ACTION ITEM:
Reproduce the records below exactly as shown.

------ PROVIDED ENTRIES

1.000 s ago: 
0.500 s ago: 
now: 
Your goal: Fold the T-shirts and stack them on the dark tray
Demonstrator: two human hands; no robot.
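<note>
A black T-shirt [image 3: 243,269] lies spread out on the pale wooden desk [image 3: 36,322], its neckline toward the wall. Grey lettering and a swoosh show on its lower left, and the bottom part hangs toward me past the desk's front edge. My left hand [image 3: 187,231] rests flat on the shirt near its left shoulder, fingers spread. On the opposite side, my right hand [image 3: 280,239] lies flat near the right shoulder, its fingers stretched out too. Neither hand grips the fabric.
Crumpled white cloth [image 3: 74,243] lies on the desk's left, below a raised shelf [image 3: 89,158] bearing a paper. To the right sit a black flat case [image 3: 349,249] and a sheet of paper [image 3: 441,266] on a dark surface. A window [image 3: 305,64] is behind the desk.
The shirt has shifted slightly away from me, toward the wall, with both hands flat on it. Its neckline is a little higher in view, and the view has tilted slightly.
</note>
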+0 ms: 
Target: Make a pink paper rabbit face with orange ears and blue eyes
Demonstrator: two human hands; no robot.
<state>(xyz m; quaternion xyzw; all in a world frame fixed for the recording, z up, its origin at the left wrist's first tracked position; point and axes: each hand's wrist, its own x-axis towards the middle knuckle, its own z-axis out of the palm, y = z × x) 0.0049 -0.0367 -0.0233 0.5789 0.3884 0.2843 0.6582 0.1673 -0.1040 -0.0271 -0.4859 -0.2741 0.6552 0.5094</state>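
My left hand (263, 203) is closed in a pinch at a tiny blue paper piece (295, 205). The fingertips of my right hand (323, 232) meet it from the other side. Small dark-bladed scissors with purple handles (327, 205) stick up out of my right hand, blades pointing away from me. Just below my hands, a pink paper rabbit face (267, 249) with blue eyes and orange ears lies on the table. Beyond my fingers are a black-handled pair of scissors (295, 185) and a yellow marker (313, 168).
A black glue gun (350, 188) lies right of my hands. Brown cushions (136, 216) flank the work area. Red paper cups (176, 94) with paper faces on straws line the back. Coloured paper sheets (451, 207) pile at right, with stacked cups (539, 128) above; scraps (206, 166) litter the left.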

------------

RESPONSE TO THIS TASK:
1.000 s ago: 
0.500 s ago: 
now: 
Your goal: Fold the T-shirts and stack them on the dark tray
Demonstrator: two human hands; no robot.
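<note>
A black T-shirt [image 3: 243,269] lies spread out on the pale wooden desk [image 3: 36,322], its neckline toward the wall. Grey lettering and a swoosh show on its lower left, and the bottom part hangs toward me past the desk's front edge. My left hand [image 3: 187,231] rests flat on the shirt near its left shoulder, fingers spread. On the opposite side, my right hand [image 3: 280,239] lies flat near the right shoulder, its fingers stretched out too. Neither hand grips the fabric.
Crumpled white cloth [image 3: 74,243] lies on the desk's left, below a raised shelf [image 3: 89,158] bearing a paper. To the right sit a black flat case [image 3: 349,249] and a sheet of paper [image 3: 441,266] on a dark surface. A window [image 3: 305,64] is behind the desk.
The shirt has shifted slightly away from me, toward the wall, with both hands flat on it. Its neckline is a little higher in view, and the view has tilted slightly.
</note>
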+0 ms: 
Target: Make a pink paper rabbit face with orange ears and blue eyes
Demonstrator: two human hands; no robot.
<state>(xyz m; quaternion xyzw; all in a world frame fixed for the recording, z up, its origin at the left wrist's first tracked position; point and axes: each hand's wrist, its own x-axis towards the middle knuckle, its own z-axis out of the palm, y = z × x) 0.0049 -0.0367 -0.0233 0.5789 0.3884 0.2843 0.6582 0.1673 -0.1040 -0.0271 -0.4859 -0.2741 0.6552 0.5094</state>
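My left hand (263, 203) is closed in a pinch at a tiny blue paper piece (295, 205). The fingertips of my right hand (323, 232) meet it from the other side. Small dark-bladed scissors with purple handles (327, 205) stick up out of my right hand, blades pointing away from me. Just below my hands, a pink paper rabbit face (267, 249) with blue eyes and orange ears lies on the table. Beyond my fingers are a black-handled pair of scissors (295, 185) and a yellow marker (313, 168).
A black glue gun (350, 188) lies right of my hands. Brown cushions (136, 216) flank the work area. Red paper cups (176, 94) with paper faces on straws line the back. Coloured paper sheets (451, 207) pile at right, with stacked cups (539, 128) above; scraps (206, 166) litter the left.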

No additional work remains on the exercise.